_Task instructions_
Would you please retype, exactly, the lines of the listing below between the line with "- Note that" and the line with "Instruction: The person", inclusive?

_Entries supplied_
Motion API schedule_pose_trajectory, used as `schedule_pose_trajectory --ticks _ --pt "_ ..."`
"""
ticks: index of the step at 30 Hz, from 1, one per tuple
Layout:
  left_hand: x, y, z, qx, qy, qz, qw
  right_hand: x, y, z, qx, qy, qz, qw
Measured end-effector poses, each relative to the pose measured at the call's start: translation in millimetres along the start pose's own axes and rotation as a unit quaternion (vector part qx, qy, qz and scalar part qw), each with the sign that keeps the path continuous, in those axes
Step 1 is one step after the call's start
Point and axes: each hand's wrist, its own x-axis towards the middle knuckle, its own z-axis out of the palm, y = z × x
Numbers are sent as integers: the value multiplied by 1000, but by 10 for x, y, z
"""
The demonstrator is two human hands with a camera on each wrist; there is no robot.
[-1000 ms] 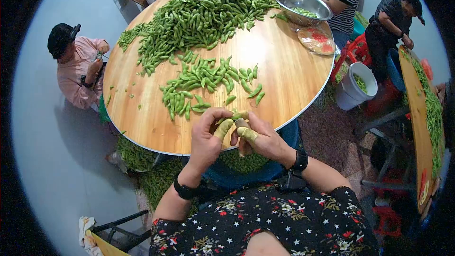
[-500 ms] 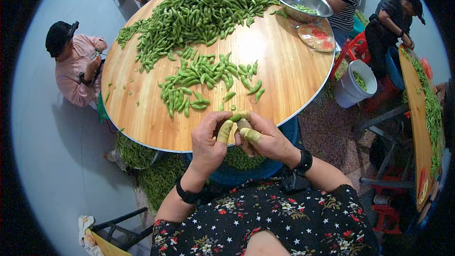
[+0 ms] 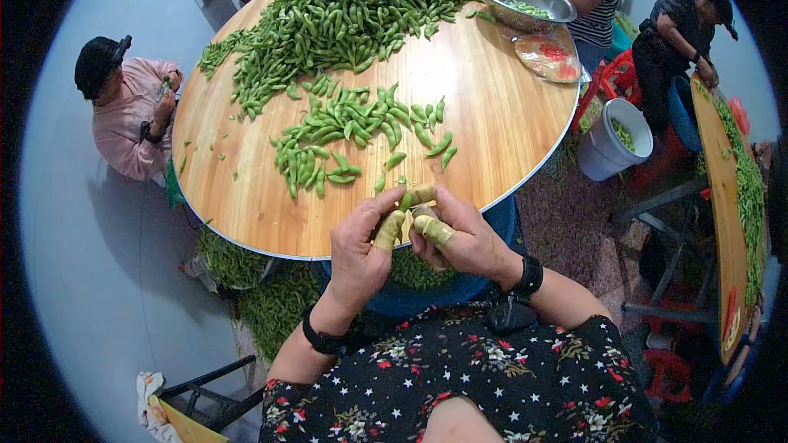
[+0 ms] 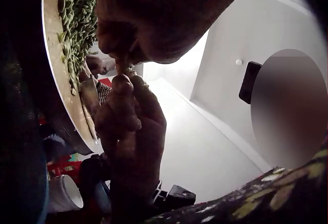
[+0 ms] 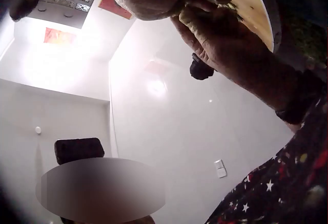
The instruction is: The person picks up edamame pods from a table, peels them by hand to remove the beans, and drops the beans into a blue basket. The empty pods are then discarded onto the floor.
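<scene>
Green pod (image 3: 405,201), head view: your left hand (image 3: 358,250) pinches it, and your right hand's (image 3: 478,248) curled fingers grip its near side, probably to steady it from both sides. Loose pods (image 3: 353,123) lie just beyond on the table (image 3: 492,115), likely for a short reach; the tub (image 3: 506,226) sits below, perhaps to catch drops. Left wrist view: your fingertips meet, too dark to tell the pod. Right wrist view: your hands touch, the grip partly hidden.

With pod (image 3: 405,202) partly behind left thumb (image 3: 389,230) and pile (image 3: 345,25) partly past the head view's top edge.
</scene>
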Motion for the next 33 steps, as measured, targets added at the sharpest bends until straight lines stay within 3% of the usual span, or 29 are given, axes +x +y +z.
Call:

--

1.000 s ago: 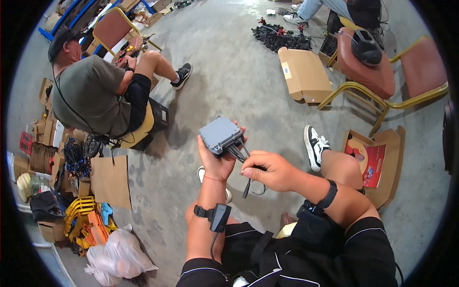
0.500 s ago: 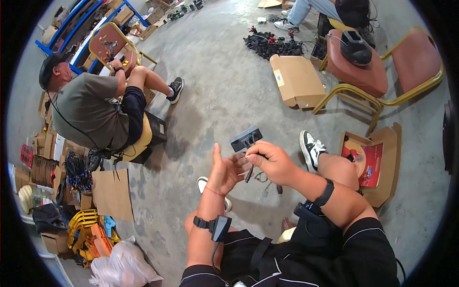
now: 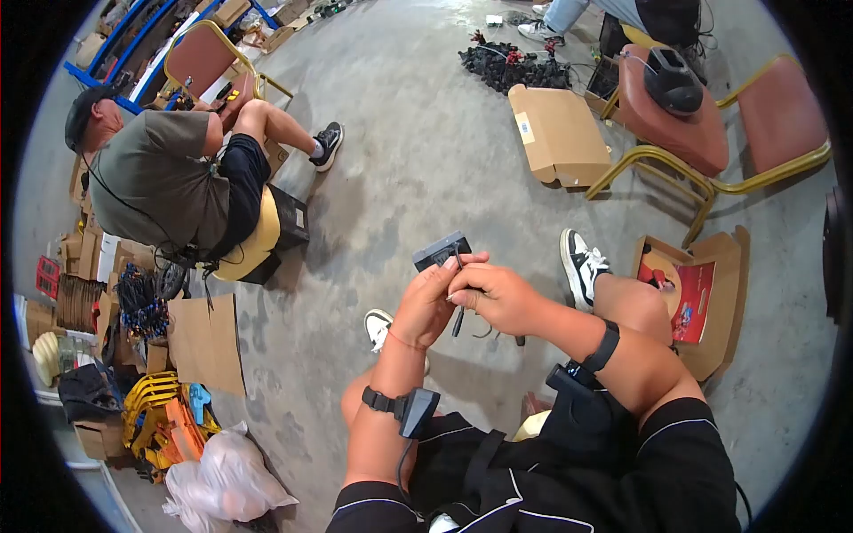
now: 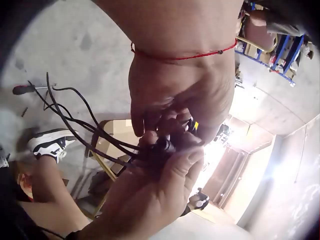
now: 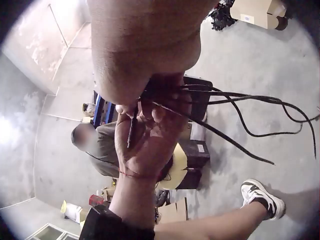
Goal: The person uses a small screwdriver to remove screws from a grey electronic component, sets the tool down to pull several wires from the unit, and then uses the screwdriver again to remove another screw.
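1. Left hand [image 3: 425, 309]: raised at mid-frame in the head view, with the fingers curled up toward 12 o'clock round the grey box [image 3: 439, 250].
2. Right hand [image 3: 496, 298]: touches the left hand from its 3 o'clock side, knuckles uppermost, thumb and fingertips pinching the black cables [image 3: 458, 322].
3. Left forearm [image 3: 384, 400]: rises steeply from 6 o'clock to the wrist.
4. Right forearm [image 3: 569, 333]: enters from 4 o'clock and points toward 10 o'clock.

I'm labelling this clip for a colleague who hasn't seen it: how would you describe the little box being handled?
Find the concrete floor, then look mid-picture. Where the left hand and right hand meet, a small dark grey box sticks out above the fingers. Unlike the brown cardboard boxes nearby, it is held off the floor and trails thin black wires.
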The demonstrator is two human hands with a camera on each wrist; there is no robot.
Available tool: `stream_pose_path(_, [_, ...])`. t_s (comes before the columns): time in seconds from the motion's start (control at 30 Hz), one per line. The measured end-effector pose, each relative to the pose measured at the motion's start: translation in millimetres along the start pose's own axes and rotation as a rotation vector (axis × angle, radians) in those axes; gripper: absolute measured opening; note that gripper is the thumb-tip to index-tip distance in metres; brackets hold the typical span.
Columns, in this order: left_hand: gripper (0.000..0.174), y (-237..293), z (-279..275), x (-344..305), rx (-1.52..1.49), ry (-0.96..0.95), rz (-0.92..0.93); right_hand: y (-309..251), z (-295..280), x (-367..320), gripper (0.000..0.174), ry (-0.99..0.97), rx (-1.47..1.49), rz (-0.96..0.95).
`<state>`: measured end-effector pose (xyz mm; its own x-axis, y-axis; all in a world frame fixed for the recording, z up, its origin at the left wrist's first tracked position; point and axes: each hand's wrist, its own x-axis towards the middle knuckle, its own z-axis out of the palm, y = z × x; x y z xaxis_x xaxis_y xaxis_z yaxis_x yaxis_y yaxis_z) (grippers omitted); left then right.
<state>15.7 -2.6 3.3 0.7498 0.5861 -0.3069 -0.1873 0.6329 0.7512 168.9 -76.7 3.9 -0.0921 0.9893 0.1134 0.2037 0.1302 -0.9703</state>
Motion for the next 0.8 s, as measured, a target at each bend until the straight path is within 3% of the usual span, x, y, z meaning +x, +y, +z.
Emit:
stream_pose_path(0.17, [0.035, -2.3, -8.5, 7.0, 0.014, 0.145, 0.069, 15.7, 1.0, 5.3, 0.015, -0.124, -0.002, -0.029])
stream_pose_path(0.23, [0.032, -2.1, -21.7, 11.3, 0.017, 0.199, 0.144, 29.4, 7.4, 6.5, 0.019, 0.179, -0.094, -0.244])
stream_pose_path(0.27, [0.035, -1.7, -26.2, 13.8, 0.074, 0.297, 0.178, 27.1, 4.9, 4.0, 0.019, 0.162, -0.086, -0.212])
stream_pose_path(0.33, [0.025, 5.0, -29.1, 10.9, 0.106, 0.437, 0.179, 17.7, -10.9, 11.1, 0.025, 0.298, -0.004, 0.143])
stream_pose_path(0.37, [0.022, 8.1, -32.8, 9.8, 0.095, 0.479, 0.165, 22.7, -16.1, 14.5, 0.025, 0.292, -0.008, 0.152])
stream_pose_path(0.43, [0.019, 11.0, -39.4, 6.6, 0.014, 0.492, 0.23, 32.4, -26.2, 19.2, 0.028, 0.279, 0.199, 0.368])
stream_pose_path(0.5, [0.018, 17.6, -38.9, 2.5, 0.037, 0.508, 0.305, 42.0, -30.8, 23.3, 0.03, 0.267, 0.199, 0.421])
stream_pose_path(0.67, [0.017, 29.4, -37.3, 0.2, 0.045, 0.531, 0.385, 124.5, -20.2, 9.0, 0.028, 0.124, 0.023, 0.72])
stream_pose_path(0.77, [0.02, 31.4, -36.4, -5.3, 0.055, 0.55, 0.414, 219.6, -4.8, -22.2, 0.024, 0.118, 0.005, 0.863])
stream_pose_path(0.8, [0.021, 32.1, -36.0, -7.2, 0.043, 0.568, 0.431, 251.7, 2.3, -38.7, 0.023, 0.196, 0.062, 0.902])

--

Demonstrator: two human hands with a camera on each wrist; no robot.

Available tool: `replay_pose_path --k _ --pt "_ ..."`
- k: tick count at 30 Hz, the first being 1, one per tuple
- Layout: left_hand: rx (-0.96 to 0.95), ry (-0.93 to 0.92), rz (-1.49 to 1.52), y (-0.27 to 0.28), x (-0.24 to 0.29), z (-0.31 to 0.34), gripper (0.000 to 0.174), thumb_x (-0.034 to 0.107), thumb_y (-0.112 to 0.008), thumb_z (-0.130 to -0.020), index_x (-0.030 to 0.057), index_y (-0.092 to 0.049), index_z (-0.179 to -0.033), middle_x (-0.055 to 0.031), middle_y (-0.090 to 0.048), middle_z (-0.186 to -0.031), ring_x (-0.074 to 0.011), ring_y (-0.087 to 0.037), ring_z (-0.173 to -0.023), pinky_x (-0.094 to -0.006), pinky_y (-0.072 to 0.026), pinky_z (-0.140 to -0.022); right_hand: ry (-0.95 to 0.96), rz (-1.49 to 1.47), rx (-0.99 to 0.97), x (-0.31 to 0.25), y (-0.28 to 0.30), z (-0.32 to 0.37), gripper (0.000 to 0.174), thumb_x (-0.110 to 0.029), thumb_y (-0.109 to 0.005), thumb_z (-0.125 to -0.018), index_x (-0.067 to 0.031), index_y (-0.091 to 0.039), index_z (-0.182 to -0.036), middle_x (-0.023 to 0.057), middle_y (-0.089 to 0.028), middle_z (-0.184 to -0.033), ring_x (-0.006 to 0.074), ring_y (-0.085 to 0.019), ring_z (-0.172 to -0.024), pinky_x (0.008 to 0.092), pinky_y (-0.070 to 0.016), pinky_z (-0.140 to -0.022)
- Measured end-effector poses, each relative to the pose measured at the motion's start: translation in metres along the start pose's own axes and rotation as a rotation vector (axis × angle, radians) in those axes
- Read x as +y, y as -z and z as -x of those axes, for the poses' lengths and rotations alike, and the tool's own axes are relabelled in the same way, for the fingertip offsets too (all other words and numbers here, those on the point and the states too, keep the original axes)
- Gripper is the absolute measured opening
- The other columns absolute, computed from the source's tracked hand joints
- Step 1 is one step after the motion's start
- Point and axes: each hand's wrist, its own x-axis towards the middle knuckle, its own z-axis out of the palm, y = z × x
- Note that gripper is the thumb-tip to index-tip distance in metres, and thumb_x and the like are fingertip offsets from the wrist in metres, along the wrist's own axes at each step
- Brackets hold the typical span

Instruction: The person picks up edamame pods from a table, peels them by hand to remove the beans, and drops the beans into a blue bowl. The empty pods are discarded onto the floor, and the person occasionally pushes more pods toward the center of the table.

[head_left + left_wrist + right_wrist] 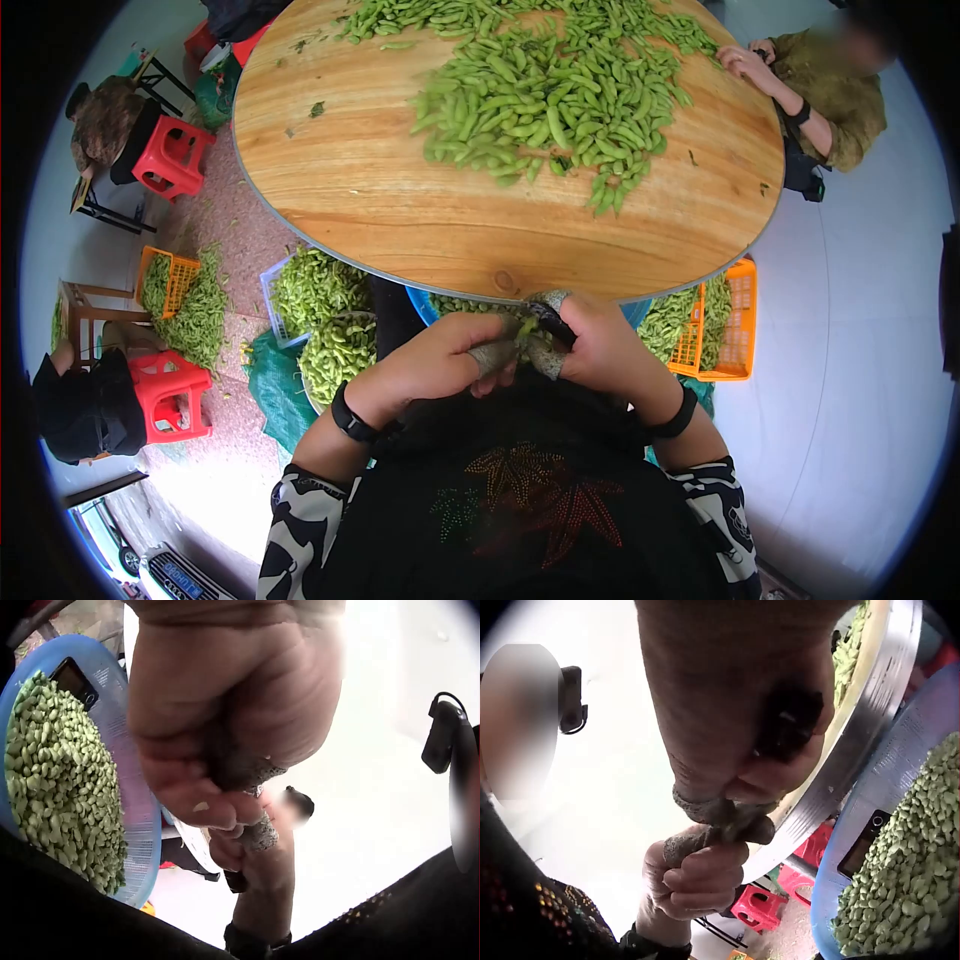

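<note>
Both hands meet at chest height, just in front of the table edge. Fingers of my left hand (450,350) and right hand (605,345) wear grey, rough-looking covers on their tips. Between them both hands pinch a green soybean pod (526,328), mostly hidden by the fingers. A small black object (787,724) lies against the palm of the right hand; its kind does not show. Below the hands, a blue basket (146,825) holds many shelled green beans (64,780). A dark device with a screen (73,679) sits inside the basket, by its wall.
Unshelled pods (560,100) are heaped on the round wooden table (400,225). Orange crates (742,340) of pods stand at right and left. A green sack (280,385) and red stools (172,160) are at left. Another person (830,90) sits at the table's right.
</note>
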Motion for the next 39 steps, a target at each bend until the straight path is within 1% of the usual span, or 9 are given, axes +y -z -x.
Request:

_Your response_
- Note that gripper is the thumb-tip to index-tip distance in metres, and thumb_x and the like are fingertip offsets from the wrist in metres, along the wrist's own axes at each step
- Brackets hold the typical span

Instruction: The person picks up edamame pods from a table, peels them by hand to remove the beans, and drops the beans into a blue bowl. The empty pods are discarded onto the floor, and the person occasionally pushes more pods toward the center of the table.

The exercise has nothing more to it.